What does "possibly-hypothetical" mean in the pointer arithmetic rules? - c++

In the standard's specification for pointer arithmetic ([expr.add]/4.2, we have:
Otherwise, if P points to an array element i of an array object x with n elements ([dcl.array]), the expressions P + J and J + P (where J has the value j) point to the (possibly-hypothetical) array element i + j of x if 0 ≤ i + j ≤ n and the expression P - J points to the (possibly-hypothetical) array element i − j of x if 0 ≤ i − j ≤ n.
What does "possibly-hypothetical" mean here? The passage already constrains the resulting pointer to be in range of the array. Well, including the one-past-the-end slot. Is that what it's referring to?

Yes, it's the one-past-the-end "element".
[basic.compound]/3: [..] For purposes of pointer arithmetic ([expr.add]) and comparison ([expr.rel], [expr.eq]), a pointer past the end of the last element of an array x of n elements is considered to be equivalent to a pointer to a hypothetical array element n of x and an object of type T that is not an array element is considered to belong to an array with one element of type T. [..]

Related

Is it allowed to access the second row of a 2d array from the first? [duplicate]

I am wondering if the C++ standard guarantees that multidimensional arrays (not dynamically allocated) are flattened into a 1D array of exactly the same space.

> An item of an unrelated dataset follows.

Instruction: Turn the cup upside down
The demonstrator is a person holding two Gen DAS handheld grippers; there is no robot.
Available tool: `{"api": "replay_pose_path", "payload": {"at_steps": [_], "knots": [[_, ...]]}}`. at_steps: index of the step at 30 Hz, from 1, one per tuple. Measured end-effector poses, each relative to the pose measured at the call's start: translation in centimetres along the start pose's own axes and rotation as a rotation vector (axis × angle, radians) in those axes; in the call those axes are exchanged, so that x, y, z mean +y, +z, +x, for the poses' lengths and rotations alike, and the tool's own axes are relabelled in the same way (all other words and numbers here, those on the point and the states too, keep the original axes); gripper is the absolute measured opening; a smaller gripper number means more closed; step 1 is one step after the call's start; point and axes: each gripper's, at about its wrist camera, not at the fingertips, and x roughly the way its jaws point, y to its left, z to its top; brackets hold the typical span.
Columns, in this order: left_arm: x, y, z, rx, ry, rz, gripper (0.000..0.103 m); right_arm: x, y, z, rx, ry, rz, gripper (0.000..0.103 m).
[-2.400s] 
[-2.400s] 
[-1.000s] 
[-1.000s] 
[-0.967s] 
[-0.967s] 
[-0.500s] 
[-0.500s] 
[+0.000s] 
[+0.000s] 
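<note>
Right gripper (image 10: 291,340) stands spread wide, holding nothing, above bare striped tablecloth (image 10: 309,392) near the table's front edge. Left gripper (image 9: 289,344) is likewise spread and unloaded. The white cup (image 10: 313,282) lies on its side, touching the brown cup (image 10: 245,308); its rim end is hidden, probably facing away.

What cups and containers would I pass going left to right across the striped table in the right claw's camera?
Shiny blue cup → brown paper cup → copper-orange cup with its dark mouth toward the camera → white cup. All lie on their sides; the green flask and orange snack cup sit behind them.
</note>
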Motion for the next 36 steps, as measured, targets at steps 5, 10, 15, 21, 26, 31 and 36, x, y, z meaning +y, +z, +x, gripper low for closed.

For example, if I have
char x[100];
char y[10][10];
Would these both be equivalent? I'm aware that most compilers would flatten y, but is this actually guaranteed to happen? Reading section 11.3.4 Arrays of the C++ Standard, I cannot actually find anywhere that guarantees this.
The C++ standard guarantees that y[i] follows immediately after y[i-1]. Since y[i-1] is 10 characters long, then, logically speaking, y[i] should take place 10 characters later in memory; however, could a compiler pad y[i-1] with extra characters to keep y[i] aligned?
What you are looking for is found in [dcl.array]/6
An object of type “array of N U” contains a contiguously allocated non-empty set of N subobjects of type U, known as the elements of the array, and numbered 0 to N-1.
What this states is that if you have an array like int arr[10] then to have 10 int's that are contiguous in memory. This definition works recursively though so if you have
int arr[5][10]
then what you have is an array of 5 int[10] arrays. If we apply the definition from above then we know that the 5 int[10] arrays are contiguous and then int[10]'s themselves are contiguous so all 50 int's are contiguous. So yes, a 2d array look just like a 1d array in memory since really that is what they are.
This does not mean you can get a pointer to arr[0][0] and iterate to arr[4][9] with it. Per [expr.add]/4
When an expression J that has integral type is added to or subtracted from an expression P of pointer type, the result has the type of P.
If P evaluates to a null pointer value and J evaluates to 0, the result is a null pointer value.
Otherwise, if P points to an array element i of an array object x with n elements ([dcl.array]), the expressions P + J and J + P (where J has the value j) point to the (possibly-hypothetical) array element i+j of x if 0≤i+j≤n and the expression P - J points to the (possibly-hypothetical) array element i−j of x if 0≤i−j≤n.
Otherwise, the behavior is undefined.
What this states is that if you have a pointer to an array, then the valid indices you can add to it are [0, array_size]. So if you did
int * it = &arr[0][0]
then what it points to is the first element of the first array which means you can legally only increment it to it + 10 since that is the past then end element of the first array. Going into the second array is UB even though they are contiguous.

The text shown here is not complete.